**EXERCISE PROMPT**
Transcribe each record exactly as it appears.

---- RECORDS

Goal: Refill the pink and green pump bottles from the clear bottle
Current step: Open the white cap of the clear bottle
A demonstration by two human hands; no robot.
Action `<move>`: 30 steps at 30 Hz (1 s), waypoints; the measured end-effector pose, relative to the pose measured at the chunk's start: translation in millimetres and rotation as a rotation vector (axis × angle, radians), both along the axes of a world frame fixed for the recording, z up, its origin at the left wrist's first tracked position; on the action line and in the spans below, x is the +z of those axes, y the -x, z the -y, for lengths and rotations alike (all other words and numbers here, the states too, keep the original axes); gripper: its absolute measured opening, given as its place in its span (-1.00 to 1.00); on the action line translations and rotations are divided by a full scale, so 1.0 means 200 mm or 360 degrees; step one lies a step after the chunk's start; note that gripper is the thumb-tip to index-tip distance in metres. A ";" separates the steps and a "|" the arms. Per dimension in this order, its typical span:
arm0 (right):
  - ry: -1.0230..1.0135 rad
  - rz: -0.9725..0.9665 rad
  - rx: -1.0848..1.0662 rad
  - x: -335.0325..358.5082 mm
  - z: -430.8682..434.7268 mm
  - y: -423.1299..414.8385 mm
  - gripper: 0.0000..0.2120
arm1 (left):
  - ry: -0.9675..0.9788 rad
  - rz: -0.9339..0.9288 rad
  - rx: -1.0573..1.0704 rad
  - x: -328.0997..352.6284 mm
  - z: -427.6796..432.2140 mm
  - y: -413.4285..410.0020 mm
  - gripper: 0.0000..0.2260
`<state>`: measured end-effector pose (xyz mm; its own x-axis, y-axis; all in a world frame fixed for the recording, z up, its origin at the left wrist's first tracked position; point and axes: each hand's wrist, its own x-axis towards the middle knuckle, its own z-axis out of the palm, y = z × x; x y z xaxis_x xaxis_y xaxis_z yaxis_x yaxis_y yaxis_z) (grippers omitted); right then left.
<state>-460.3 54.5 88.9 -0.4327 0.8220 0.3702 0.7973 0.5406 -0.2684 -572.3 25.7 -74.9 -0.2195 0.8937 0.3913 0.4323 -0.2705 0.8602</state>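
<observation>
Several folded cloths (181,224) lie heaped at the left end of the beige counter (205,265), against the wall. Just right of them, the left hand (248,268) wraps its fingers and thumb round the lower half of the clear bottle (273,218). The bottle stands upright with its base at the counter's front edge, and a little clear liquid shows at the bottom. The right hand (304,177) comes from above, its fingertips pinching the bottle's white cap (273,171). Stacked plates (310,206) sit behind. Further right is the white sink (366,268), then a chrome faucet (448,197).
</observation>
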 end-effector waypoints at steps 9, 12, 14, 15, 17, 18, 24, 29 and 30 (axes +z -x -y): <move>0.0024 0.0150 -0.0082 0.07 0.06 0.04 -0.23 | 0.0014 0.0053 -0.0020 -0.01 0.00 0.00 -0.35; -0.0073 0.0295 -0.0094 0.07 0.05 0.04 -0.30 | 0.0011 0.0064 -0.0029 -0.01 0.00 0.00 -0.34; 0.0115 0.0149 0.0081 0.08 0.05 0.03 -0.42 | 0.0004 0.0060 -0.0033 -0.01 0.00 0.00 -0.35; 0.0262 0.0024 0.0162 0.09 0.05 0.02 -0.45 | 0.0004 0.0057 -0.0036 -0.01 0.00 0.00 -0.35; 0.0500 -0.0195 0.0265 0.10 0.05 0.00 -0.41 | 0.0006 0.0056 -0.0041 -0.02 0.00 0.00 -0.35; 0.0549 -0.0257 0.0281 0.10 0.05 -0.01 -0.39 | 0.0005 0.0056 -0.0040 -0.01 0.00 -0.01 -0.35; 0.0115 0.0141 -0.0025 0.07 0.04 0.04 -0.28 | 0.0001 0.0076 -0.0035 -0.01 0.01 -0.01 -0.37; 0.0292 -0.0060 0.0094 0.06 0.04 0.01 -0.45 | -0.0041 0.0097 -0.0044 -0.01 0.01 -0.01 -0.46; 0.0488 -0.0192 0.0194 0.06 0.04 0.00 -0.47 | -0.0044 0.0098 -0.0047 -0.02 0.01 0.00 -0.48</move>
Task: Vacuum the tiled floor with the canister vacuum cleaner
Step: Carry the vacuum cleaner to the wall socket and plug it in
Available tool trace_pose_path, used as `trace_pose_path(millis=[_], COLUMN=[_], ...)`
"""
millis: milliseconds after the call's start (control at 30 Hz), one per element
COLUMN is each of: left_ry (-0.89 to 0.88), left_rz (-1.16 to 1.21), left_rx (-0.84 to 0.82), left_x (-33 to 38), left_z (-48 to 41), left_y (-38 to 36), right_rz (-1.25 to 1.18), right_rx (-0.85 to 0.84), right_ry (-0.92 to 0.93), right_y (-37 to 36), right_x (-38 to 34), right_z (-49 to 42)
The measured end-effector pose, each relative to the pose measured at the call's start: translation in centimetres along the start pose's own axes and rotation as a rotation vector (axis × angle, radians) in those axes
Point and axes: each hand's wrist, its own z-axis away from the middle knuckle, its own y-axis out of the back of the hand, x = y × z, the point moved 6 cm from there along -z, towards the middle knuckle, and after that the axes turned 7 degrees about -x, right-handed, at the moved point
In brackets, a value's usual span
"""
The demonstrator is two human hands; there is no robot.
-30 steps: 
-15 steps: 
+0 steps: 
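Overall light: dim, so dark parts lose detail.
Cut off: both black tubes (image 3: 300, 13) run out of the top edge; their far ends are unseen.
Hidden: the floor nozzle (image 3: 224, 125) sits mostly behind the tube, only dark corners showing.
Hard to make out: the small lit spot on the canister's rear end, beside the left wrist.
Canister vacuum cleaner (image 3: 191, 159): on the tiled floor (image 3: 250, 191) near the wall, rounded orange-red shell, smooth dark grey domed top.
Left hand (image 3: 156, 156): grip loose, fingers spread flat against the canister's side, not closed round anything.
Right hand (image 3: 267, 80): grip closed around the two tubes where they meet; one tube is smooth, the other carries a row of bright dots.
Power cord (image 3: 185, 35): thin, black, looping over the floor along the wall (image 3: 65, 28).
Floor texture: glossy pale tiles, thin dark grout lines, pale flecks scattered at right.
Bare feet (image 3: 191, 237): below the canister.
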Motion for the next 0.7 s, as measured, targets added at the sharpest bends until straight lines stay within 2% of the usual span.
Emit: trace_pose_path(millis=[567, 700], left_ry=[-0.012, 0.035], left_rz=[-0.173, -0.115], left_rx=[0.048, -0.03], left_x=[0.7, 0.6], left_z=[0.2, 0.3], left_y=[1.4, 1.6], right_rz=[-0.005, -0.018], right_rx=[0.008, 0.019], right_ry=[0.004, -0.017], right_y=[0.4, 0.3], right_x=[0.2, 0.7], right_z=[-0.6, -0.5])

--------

**OUTPUT OF THE TASK**
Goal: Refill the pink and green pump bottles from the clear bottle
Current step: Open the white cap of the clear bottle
A demonstration by two human hands; no robot.
Action `<move>`: 30 steps at 30 Hz (1 s), waypoints; the measured end-effector pose, relative to the pose measured at the chunk's start: translation in millimetres and rotation as a rotation vector (axis × angle, radians), both along the axes of a world frame fixed for the recording, z up, its origin at the left wrist's first tracked position; on the action line and in the spans below, x is the +z of those axes, y the -x, z the -y, for lengths and rotations alike (all other words and numbers here, the states too, keep the original axes); gripper: its absolute measured opening, given as its place in its span (-1.00 to 1.00); on the action line translations and rotations are divided by a full scale, so 1.0 means 200 mm or 360 degrees; step one lies a step after the chunk's start; note that gripper is the thumb-tip to index-tip distance in metres. A ";" separates the steps and a "|" the arms. Per dimension in this order, its typical span:
arm0 (right):
  - ry: -1.0230..1.0135 rad
  - rz: -0.9725..0.9665 rad
  - rx: -1.0848..1.0662 rad
  - x: -335.0325..358.5082 mm
  - z: -430.8682..434.7268 mm
  - y: -423.1299..414.8385 mm
  - gripper: 0.0000..0.2120
arm1 (left):
  - ry: -0.9675..0.9788 rad
  - rz: -0.9339..0.9288 rad
  - rx: -1.0573..1.0704 rad
  - x: -328.0997..352.6284 mm
  - z: -427.6796..432.2140 mm
  - y: -413.4285..410.0020 mm
  - gripper: 0.0000..0.2260
`<state>`: measured end-effector pose (xyz mm; its own x-axis, y-axis; all in a world frame fixed for the recording, z up, its origin at the left wrist's first tracked position; point and axes: each hand's wrist, its own x-axis towards the middle knuckle, its own z-axis out of the palm, y = z × x; x y z xaxis_x xaxis_y xaxis_z yaxis_x yaxis_y yaxis_z) (grippers omitted); right then left.
<state>-460.3 54.5 88.9 -0.4327 0.8220 0.3702 0.7973 0.5406 -0.2684 -572.3 25.7 -74.9 -0.2195 0.8937 0.3913 0.4323 -0.2705 0.8602</state>
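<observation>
Several folded cloths (181,224) lie heaped at the left end of the beige counter (205,265), against the wall. Just right of them, the left hand (248,268) wraps its fingers and thumb round the lower half of the clear bottle (273,218). The bottle stands upright with its base at the counter's front edge, and a little clear liquid shows at the bottom. The right hand (304,177) comes from above, its fingertips pinching the bottle's white cap (273,171). Stacked plates (310,206) sit behind. Further right is the white sink (366,268), then a chrome faucet (448,197).
</observation>
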 end-effector waypoints at steps 9, 12, 14, 15, 17, 18, 24, 29 and 30 (axes +z -x -y): <move>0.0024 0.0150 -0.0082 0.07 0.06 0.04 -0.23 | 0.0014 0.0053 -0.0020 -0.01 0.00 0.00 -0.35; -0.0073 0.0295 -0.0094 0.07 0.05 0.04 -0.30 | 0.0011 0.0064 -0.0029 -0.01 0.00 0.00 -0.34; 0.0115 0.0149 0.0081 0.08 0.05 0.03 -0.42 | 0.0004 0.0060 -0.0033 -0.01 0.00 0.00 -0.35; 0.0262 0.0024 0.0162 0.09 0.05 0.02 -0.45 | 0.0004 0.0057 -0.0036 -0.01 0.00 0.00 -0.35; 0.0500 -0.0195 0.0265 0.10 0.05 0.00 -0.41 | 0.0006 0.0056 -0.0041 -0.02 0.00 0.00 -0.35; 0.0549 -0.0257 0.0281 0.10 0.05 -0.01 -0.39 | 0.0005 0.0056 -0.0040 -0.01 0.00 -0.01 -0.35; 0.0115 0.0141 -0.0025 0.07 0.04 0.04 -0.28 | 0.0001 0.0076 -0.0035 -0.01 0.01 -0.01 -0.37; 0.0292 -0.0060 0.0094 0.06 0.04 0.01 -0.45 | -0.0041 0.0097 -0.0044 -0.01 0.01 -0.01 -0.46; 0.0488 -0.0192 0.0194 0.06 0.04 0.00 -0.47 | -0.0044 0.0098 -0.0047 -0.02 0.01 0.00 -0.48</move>
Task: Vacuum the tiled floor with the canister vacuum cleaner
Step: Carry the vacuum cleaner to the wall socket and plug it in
Available tool trace_pose_path, used as `trace_pose_path(millis=[_], COLUMN=[_], ...)`
"""
millis: milliseconds after the call's start (control at 30 Hz), one per element
COLUMN is each of: left_ry (-0.89 to 0.88), left_rz (-1.16 to 1.21), left_rx (-0.84 to 0.82), left_x (-33 to 38), left_z (-48 to 41), left_y (-38 to 36), right_rz (-1.25 to 1.18), right_rx (-0.85 to 0.84), right_ry (-0.92 to 0.93), right_y (-37 to 36), right_x (-38 to 34), right_z (-49 to 42)
The measured end-effector pose, each relative to the pose measured at the call's start: translation in centimetres along the start pose's own axes and rotation as a rotation vector (axis × angle, radians) in those axes
Point and axes: each hand's wrist, its own z-axis away from the middle knuckle, its own y-axis out of the back of the hand, x = y × z, the point moved 6 cm from there along -z, towards the middle knuckle, and after that the axes turned 7 degrees about -x, right-handed, at the moved point
In brackets, a value's usual span
"""
The demonstrator is two human hands; there is no robot.
-30 steps: 
-15 steps: 
+0 steps: 
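Overall light: dim, so dark parts lose detail.
Cut off: both black tubes (image 3: 300, 13) run out of the top edge; their far ends are unseen.
Hidden: the floor nozzle (image 3: 224, 125) sits mostly behind the tube, only dark corners showing.
Hard to make out: the small lit spot on the canister's rear end, beside the left wrist.
Canister vacuum cleaner (image 3: 191, 159): on the tiled floor (image 3: 250, 191) near the wall, rounded orange-red shell, smooth dark grey domed top.
Left hand (image 3: 156, 156): grip loose, fingers spread flat against the canister's side, not closed round anything.
Right hand (image 3: 267, 80): grip closed around the two tubes where they meet; one tube is smooth, the other carries a row of bright dots.
Power cord (image 3: 185, 35): thin, black, looping over the floor along the wall (image 3: 65, 28).
Floor texture: glossy pale tiles, thin dark grout lines, pale flecks scattered at right.
Bare feet (image 3: 191, 237): below the canister.
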Motion for the next 0.7 s, as measured, targets added at the sharpest bends until straight lines stay within 2% of the usual span.
Emit: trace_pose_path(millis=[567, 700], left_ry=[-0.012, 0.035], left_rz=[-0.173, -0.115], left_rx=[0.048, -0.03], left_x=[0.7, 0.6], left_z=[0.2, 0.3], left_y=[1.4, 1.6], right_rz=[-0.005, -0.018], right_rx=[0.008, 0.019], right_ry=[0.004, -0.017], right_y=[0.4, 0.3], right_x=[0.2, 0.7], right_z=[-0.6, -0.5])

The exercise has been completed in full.